Your task: All of the data below should come back exactly as written, minus its images.

--------------------------------

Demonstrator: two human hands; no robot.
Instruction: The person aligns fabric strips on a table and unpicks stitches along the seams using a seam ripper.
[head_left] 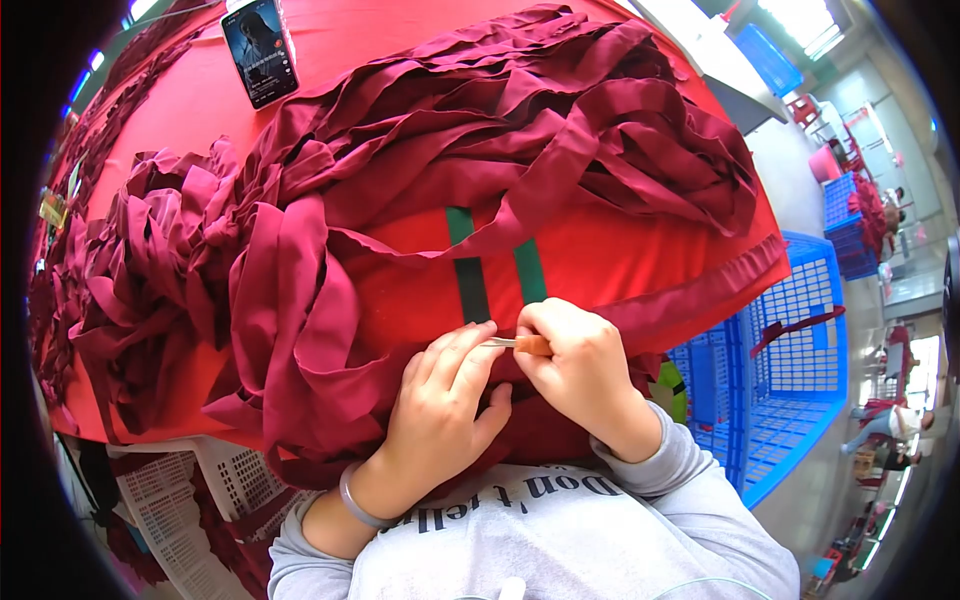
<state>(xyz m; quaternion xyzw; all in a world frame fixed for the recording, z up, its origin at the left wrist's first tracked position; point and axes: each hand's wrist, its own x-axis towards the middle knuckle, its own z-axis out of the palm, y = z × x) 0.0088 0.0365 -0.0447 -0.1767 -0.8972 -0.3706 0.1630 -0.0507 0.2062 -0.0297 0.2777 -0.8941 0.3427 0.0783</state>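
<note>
Fingers [537, 308] of the right hand [582, 362] are closed, with thumb and forefinger clamped on the orange handle [533, 345] of a small tool [503, 342]. From where I stand in the room, its long axis runs almost sideways across the person's front, handle end in the right hand and thin metal end pointing left, straight at the fingertips of the left hand [440, 385]. The right hand is nearer, since it holds the tool; the left fingertips are right by the metal end. The left fingers lie side by side, thumb apart and closer to the body; I cannot tell whether they pinch any of the maroon cloth [300, 290] around them. Just beyond the hands, a dark strip [471, 288] and a green strip [530, 272] run away from the person across the red-covered counter [400, 290].
</note>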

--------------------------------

Completed task:
Demonstrator: two human hands; no robot.
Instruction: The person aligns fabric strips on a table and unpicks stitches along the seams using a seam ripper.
[head_left] 
<state>(xyz m; quaternion xyzw; all in a world frame fixed for the recording, z up, its origin at the left wrist's first tracked position; point and axes: each hand's wrist, its own x-axis towards the middle knuckle, its own z-axis out of the palm, y = z × x) 0.0088 0.0365 -0.0447 -0.1767 -0.8972 -0.3706 0.1630 -0.0507 0.2062 -0.0297 0.2777 -0.8941 0.3427 0.0783</state>
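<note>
Fingers [537, 308] of the right hand [582, 362] are closed, with thumb and forefinger clamped on the orange handle [533, 345] of a small tool [503, 342]. From where I stand in the room, its long axis runs almost sideways across the person's front, handle end in the right hand and thin metal end pointing left, straight at the fingertips of the left hand [440, 385]. The right hand is nearer, since it holds the tool; the left fingertips are right by the metal end. The left fingers lie side by side, thumb apart and closer to the body; I cannot tell whether they pinch any of the maroon cloth [300, 290] around them. Just beyond the hands, a dark strip [471, 288] and a green strip [530, 272] run away from the person across the red-covered counter [400, 290].
</note>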

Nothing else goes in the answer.